Филимон отправился с параболанами и с отрядом приходских надзирателей. Вместе с ними он увидел темную сторону того мира, светлой частью которого была панорама гавани и города. Вблизи порта, величайшего в мире по вывозу продовольственных продуктов, среди грязи, нищеты, разврата, невежества и дикости умирали с голоду скученные массы старого греческого населения. Городская администрация не заботилась об их нуждах, и обездоленные бедняки порой заявляли о себе лишь отчаянными кровавыми мятежами.

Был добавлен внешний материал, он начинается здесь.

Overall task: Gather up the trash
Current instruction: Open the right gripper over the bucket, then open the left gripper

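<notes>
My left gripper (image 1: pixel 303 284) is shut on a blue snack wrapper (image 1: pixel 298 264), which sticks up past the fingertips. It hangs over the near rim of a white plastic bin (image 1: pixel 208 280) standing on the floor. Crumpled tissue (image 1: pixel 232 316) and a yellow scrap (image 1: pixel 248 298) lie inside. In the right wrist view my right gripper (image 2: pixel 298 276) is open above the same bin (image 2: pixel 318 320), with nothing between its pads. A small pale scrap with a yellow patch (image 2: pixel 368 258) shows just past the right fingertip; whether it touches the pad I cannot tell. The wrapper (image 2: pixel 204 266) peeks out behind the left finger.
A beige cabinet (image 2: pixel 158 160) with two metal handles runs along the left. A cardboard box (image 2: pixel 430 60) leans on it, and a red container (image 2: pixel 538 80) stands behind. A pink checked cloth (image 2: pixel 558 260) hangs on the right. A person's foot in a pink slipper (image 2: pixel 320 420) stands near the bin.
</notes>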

Тут-то среди них и для них работали днем и ночью приходские надзиратели.
Филимон пошел с ними; он выдавал пищу и одежду нуждавшимся, отправлял больных в госпитали, хоронил усопших, очищал зараженные дома, – лихорадка никогда не прекращалась в этих жилищах, – и утешал умирающих. Филимон видел в этом труде только исполнение монашеского долга. Вернувшись, он бросился на складную кровать, стоявшую в одной из четырех келий, и через мгновение крепко заснул.
Среди ночи юноша проснулся от торопливых шагов и громких криков, раздававшихся на улице; понемногу приходя в себя, он, наконец, явственно расслышал призыв:
– Александровская церковь горит! На помощь, добрые христиане! Пожар! Спасайте!
Филимон приподнялся на кровати и стал торопливо одеваться. Потом он быстро выскочил из кельи, чтобы узнать в чем дело от монахов, тревожно пробегавших по длинному коридору.
– Да, Александровская церковь горит! – отвечали ему они, устремляясь вниз по лестницам, а дальше через двор на улицу, где высокая фигура Петра служила как бы сборным пунктом.
Филимон подождал с минуту, а потом поспешил к своим товарищам. Это промедление спасло ему жизнь. Не прошло и нескольких секунд, как из тьмы выскочила какая-то мрачная фигура, длинный нож блеснул перед его глазами, и находившийся рядом священник со стоном упал на землю. Убийца бросился бежать вниз по улице, преследуемый монахами и параболанами.